■ WORK ORDER
Pictures should be left out while the data beneath this task is written out word for word.

■ DATA EXTRACT

..........

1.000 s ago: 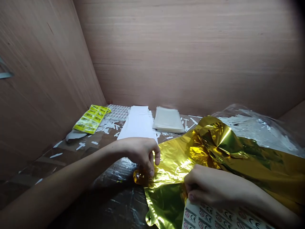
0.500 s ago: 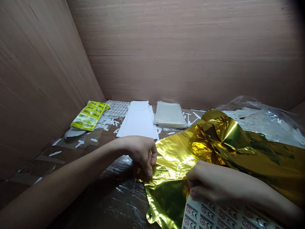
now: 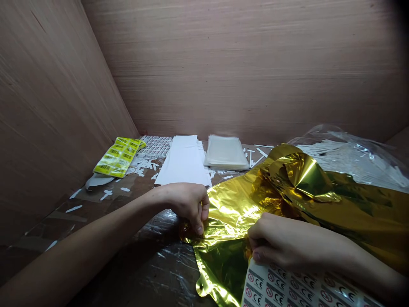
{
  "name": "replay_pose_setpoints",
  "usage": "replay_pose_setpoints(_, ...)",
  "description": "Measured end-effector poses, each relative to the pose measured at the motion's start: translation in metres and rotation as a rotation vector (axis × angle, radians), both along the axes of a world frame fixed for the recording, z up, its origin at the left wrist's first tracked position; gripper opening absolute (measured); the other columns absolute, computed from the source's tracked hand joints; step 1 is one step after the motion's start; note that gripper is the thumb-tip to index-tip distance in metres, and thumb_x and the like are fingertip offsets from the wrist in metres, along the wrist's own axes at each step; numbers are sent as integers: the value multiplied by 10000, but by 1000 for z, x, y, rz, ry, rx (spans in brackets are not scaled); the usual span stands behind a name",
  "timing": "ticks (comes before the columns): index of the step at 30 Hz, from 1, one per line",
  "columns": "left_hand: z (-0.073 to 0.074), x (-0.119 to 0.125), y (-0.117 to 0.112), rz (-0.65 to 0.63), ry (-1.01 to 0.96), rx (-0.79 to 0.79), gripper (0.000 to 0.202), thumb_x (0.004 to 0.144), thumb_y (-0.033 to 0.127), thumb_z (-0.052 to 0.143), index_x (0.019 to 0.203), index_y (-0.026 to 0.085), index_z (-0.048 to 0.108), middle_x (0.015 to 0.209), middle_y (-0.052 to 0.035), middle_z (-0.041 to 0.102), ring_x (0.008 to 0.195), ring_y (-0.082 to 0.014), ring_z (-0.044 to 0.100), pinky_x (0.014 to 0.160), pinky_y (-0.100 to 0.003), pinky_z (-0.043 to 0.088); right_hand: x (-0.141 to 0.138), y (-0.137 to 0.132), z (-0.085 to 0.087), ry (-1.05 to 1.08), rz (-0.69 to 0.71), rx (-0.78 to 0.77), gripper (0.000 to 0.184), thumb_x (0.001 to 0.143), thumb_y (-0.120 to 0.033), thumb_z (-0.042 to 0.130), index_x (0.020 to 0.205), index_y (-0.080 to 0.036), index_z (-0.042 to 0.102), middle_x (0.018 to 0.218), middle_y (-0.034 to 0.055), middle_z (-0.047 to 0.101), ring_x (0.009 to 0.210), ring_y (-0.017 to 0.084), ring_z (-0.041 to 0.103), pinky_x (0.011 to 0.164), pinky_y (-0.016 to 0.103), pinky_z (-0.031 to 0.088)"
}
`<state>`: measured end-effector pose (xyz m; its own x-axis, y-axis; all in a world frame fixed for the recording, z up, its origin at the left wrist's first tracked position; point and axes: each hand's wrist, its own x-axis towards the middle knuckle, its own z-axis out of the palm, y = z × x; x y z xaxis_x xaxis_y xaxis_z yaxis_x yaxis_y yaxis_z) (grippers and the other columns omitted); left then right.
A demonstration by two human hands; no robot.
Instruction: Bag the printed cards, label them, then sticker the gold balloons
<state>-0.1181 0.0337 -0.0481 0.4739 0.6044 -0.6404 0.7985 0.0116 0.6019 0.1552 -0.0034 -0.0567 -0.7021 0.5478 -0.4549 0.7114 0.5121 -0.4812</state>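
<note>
Compared with 1.0 s prior, the puckered corner of the gold foil sheet (image 3: 188, 230) is gathered tighter under the left hand (image 3: 188, 204), with less of it showing. The right hand (image 3: 287, 241) sits higher, toward 12 o'clock, exposing more rows of the printed CE label sheet (image 3: 281, 285) at 6 o'clock.

Dim booth, hard glare on the foil (image 3: 230, 209)

Light falls from above; my left hand (image 3: 187, 204) shadows the bench (image 3: 64, 226), the top-right corner goes black, and the side panel (image 3: 47, 128) bends at the edge.
</note>
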Motion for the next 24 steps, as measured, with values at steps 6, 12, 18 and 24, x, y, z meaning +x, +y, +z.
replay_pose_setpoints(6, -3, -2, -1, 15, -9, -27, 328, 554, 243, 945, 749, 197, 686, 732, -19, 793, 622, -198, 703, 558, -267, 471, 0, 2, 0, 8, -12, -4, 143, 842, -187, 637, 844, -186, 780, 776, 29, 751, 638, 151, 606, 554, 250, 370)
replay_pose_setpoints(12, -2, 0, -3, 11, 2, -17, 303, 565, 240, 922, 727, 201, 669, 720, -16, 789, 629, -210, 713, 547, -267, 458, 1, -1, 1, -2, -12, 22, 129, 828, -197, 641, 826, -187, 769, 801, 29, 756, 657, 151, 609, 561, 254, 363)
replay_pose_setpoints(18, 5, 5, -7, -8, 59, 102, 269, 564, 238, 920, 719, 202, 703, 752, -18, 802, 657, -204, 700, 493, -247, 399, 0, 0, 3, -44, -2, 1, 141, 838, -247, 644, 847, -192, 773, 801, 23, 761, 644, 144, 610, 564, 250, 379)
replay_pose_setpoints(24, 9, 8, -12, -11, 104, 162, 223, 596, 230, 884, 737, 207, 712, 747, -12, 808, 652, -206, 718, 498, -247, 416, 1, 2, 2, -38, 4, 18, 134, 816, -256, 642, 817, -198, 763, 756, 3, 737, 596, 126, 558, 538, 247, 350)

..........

■ ANSWER TO THIS TASK
1.000 s ago: 
0.500 s ago: 
now: 
{
  "name": "replay_pose_setpoints",
  "usage": "replay_pose_setpoints(_, ...)",
  "description": "Measured end-effector poses, each relative to the pose measured at the motion's start: translation in metres and rotation as a rotation vector (axis × angle, radians), both along the axes of a world frame fixed for the recording, z up, its origin at the left wrist's first tracked position; gripper opening absolute (measured); the other columns absolute, computed from the source's tracked hand joints; step 1 is one step after the motion's start; note that gripper is the thumb-tip to index-tip distance in metres, and thumb_x and the like are fingertip offsets from the wrist in metres, along the wrist's own axes at each step; numbers are sent as integers: the value multiplied by 10000, but by 1000 for z, x, y, rz, ry, rx (spans in brackets are not scaled); the usual span stands behind a name",
  "timing": "ticks (comes before the columns): index of the step at 30 Hz, from 1, one per line",
  "columns": "left_hand: z (-0.073 to 0.074), x (-0.119 to 0.125), y (-0.117 to 0.112), rz (-0.65 to 0.63), ry (-1.01 to 0.96), rx (-0.79 to 0.79), gripper (0.000 to 0.202), thumb_x (0.004 to 0.144), thumb_y (-0.033 to 0.127), thumb_z (-0.052 to 0.143), index_x (0.019 to 0.203), index_y (-0.026 to 0.085), index_z (-0.048 to 0.108), middle_x (0.015 to 0.209), middle_y (-0.052 to 0.035), middle_z (-0.041 to 0.102), ring_x (0.008 to 0.195), ring_y (-0.082 to 0.014), ring_z (-0.044 to 0.100), pinky_x (0.014 to 0.160), pinky_y (-0.100 to 0.003), pinky_z (-0.043 to 0.088); right_hand: x (-0.141 to 0.138), y (-0.137 to 0.132), z (-0.085 to 0.087), ry (-1.05 to 1.08), rz (-0.69 to 0.71), rx (-0.78 to 0.77), gripper (0.000 to 0.184), thumb_x (0.001 to 0.143), thumb_y (-0.120 to 0.033), thumb_z (-0.042 to 0.130), index_x (0.020 to 0.205), index_y (-0.080 to 0.036), index_z (-0.042 to 0.102), middle_x (0.018 to 0.218), middle_y (-0.034 to 0.055), middle_z (-0.047 to 0.101), ring_x (0.009 to 0.210), ring_y (-0.017 to 0.084), ring_z (-0.041 to 0.103), pinky_x (0.011 to 0.164), pinky_y (-0.016 to 0.103), pinky_z (-0.031 to 0.088)"
}
`<state>`: measured end-effector pose (xyz m; its own x-axis, y-axis; all in a world frame fixed for the recording, z up, its origin at the left wrist's first tracked position; point and axes: each hand's wrist, its own x-axis towards the middle knuckle, its own z-axis out of the palm, y = z × x; x y z xaxis_x xaxis_y xaxis_z yaxis_x yaxis_y yaxis_z) (grippers and the other columns omitted); left then right.
A demonstration by two human hands; no robot.
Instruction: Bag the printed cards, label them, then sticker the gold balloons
<state>-0.1181 0.0337 -0.0481 0.4739 0.6044 -0.6404 0.7985 0.0116 0.6019 0.1552 -0.0034 -0.0567 -0.7021 0.5478 -0.4549 0.7114 0.5121 -0.4812</state>
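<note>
Compared with 1.0 s prior, the puckered corner of the gold foil sheet (image 3: 188, 230) is gathered tighter under the left hand (image 3: 188, 204), with less of it showing. The right hand (image 3: 287, 241) sits higher, toward 12 o'clock, exposing more rows of the printed CE label sheet (image 3: 281, 285) at 6 o'clock.

Dim booth, hard glare on the foil (image 3: 230, 209)

Light falls from above; my left hand (image 3: 187, 204) shadows the bench (image 3: 64, 226), the top-right corner goes black, and the side panel (image 3: 47, 128) bends at the edge.
</note>
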Motion for the next 24 steps, as measured, with values at steps 6, 12, 18 and 24, x, y, z meaning +x, +y, +z.
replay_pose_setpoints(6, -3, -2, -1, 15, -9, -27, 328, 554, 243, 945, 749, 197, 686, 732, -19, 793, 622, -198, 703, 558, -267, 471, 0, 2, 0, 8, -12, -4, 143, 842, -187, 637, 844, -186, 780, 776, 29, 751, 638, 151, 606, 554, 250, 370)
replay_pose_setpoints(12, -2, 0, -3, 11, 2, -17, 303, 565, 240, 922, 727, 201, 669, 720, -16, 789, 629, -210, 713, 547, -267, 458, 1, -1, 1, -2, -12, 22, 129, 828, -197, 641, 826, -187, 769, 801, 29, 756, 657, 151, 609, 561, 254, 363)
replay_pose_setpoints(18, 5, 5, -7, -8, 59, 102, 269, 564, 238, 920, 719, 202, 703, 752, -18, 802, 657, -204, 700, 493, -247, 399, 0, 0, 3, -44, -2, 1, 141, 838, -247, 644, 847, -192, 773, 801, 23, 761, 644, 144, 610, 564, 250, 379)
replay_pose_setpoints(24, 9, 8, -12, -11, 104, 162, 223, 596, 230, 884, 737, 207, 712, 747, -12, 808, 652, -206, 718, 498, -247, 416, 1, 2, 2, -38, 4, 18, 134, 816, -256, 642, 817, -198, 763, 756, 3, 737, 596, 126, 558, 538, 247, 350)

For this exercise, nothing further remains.